:: WORK ITEM ::
Would you please transcribe, exactly as written, the lines of the entries below starting at the one that holds "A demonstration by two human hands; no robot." and ending at the one that holds "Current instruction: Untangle", both included?

BEGIN MATERIAL FOR THE TASK

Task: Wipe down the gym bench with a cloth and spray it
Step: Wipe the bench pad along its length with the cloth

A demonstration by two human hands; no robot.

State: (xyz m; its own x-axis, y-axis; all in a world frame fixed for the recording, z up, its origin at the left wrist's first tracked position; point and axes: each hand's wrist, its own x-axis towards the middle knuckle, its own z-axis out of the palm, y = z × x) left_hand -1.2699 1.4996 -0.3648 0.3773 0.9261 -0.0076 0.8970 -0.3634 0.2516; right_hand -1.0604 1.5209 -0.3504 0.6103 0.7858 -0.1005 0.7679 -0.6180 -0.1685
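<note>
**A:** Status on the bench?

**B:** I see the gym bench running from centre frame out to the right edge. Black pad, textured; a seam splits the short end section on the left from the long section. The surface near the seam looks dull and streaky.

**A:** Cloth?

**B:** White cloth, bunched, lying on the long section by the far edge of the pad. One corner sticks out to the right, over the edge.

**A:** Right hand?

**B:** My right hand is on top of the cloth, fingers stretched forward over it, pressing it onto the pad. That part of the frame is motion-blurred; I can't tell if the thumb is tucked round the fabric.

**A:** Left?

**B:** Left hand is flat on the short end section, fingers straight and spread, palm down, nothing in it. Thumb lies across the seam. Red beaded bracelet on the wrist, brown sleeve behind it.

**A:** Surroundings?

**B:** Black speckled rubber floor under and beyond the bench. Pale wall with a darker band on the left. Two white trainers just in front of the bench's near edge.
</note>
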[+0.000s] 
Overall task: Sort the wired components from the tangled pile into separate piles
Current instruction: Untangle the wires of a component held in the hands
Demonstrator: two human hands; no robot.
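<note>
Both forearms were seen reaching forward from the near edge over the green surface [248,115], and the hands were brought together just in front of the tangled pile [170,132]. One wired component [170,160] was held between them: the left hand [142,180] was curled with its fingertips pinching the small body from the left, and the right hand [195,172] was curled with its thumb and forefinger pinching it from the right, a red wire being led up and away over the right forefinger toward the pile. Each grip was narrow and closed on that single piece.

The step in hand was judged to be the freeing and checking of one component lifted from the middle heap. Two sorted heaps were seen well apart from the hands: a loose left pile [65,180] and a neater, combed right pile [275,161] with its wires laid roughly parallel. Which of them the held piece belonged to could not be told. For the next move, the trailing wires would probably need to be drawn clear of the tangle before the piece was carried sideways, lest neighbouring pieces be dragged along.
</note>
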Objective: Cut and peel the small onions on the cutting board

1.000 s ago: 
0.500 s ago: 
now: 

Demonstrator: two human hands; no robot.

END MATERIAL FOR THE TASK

:: EXERCISE ANSWER ::
A demonstration by two human hands; no robot.

State: (xyz m; its own x-axis, y-axis; all in a world frame fixed for the recording, z up, its origin at the left wrist's first tracked position; point and axes: each hand's wrist, its own x-axis towards the middle knuckle, its own z-axis out of the palm, y = z × x) left_hand -1.2699 1.4996 -0.3648 0.3773 0.9261 -0.0076 0.8970 -0.3634 0.2516; right_hand -1.0604 1.5209 -0.3504 0.6103 0.7858 -0.1005 0.7679 -0.6180 -0.1685
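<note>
**A:** Status on the bench?

**B:** I see the gym bench running from centre frame out to the right edge. Black pad, textured; a seam splits the short end section on the left from the long section. The surface near the seam looks dull and streaky.

**A:** Cloth?

**B:** White cloth, bunched, lying on the long section by the far edge of the pad. One corner sticks out to the right, over the edge.

**A:** Right hand?

**B:** My right hand is on top of the cloth, fingers stretched forward over it, pressing it onto the pad. That part of the frame is motion-blurred; I can't tell if the thumb is tucked round the fabric.

**A:** Left?

**B:** Left hand is flat on the short end section, fingers straight and spread, palm down, nothing in it. Thumb lies across the seam. Red beaded bracelet on the wrist, brown sleeve behind it.

**A:** Surroundings?

**B:** Black speckled rubber floor under and beyond the bench. Pale wall with a darker band on the left. Two white trainers just in front of the bench's near edge.
</note>
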[+0.000s] 
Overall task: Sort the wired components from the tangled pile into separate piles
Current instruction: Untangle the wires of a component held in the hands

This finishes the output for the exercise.